Word-by-word Training an RNN

shavitamit · November 2, 2017, 2:34pm

The pytorch tutorials do a great job of illustrating a bare-bones RNN by defining the input and hidden layers, and manually feeding the hidden layers back into the network to remember the state. This flexibility then allows you to very easily perform teacher forcing.

Question 1: How do you perform teacher forcing when using the native nn.RNN() module (since the entire sequence is fed at once)? Example simple RNN network would be:

class SimpleRNN(nn.Module):

    def __init__(self, vocab_size,
                 embedding_dim,
                 batch_sz,
                 hidden_size=128,
                 nlayers=1,
                 num_directions=1,
                 dropout=0.1):

        super(SimpleRNN, self).__init__()

        self.batch_sz = batch_sz
        self.hidden_size = hidden_size

        self.encoder = nn.Embedding(vocab_size, embedding_dim)
        self.rnn = nn.RNN(embedding_dim, hidden_size, nlayers, dropout=0.5)
        self.decoder = nn.Linear(hidden_size, vocab_size)

    def init_hidden(self):
        return autograd.Variable(torch.zeros(nlayers, batch_sz, hidden_size)).cuda()

    def forward(self, inputs, hidden):

        # -- encoder returns:
        # -- [batch_sz, seq_len, embed_dim]
        encoded = self.encoder(inputs) 
        _, seq_len, _ = encoded.size()

        # -- rnn returns:
        # -- output.size() = [seq_len, batch_sz, hidden_sz]
        # -- hidden.size() = [nlayers, batch_sz, hidden_sz]
        output, hidden = self.rnn(encoded.view(seq_len, batch_sz, embedding_dim), hidden)

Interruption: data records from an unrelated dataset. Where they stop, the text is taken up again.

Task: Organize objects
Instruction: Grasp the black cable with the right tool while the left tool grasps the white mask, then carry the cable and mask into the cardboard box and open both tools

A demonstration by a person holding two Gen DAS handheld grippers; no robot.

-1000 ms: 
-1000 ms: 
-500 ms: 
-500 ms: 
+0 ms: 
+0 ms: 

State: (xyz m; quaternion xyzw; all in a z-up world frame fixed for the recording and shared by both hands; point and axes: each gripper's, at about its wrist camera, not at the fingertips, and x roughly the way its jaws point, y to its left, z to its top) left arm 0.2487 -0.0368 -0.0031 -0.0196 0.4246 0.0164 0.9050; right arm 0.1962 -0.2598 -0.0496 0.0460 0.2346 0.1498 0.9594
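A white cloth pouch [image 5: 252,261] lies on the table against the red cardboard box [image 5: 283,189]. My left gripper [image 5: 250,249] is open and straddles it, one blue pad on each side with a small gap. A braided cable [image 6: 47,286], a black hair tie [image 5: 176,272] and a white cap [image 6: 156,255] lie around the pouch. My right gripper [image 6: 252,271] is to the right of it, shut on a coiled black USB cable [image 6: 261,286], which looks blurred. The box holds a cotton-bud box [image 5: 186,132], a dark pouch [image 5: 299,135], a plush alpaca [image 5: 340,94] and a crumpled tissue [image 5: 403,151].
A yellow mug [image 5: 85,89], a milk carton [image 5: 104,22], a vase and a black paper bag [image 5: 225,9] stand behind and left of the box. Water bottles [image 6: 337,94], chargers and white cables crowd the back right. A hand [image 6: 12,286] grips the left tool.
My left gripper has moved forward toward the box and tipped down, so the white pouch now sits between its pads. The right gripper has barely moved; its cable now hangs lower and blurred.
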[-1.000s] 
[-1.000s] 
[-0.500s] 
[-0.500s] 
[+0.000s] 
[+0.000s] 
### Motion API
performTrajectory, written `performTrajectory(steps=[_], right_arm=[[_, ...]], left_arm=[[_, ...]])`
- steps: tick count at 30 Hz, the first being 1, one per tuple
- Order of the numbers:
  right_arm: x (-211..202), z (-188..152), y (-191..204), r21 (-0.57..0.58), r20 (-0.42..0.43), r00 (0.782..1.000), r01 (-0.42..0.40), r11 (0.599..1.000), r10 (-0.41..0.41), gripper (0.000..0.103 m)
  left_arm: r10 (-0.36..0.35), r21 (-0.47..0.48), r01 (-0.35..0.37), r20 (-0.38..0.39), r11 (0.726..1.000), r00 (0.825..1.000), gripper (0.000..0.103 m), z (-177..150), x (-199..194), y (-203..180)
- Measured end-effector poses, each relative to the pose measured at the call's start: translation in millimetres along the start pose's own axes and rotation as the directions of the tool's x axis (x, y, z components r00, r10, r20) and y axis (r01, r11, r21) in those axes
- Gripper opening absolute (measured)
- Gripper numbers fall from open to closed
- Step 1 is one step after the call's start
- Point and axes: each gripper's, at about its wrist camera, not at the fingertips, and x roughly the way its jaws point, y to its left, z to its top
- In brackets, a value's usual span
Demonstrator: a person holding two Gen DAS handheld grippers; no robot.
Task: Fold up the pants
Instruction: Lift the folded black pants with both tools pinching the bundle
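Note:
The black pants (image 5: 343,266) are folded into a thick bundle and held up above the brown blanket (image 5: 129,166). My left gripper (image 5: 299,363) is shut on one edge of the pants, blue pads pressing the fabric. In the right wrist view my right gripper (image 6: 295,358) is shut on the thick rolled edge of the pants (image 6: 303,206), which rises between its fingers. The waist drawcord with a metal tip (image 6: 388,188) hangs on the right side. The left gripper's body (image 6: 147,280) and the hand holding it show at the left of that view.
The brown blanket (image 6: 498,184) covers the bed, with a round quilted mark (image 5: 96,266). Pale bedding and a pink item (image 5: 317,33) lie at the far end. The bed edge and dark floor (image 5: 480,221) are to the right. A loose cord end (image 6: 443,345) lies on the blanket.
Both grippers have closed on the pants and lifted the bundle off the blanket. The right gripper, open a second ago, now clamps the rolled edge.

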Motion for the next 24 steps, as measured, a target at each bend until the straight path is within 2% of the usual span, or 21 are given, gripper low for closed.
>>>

        # -- decoder returns:
        # -- output.size() = [batch_sz, seq_len, vocab_size]
        output = F.log_softmax(decoder(output.view(batch_sz, seq_len, self.hidden_size)))

        return output, hidden

Where I can call the network with:

model = SimpleRNN(vocab_size, embedding_dim, batch_sz).cuda()
x_data, y_data = get_sequence_data(train_batches[0])
output, hidden = model(x_data, model.init_hidden())

Just for completeness, here are my shapes of x_data, output, and hidden:

print(x_data.size(), output.size(), hidden.size())
torch.Size([32, 80]) torch.Size([32, 80, 4773]) torch.Size([1, 32, 128])

Question 2: would it be possible to use this SimpleRNN network to then generate a sequence word-by-word, by first feeding it a <GO_TOKEN> and iterating until an <END_TOKEN> is reached? I ask because when I run this:

x_data = autograd.Variable(torch.LongTensor([[word2idx['<GO>']]]), volatile=True).cuda()
output, hidden = model(x_data, model.init_hidden(1))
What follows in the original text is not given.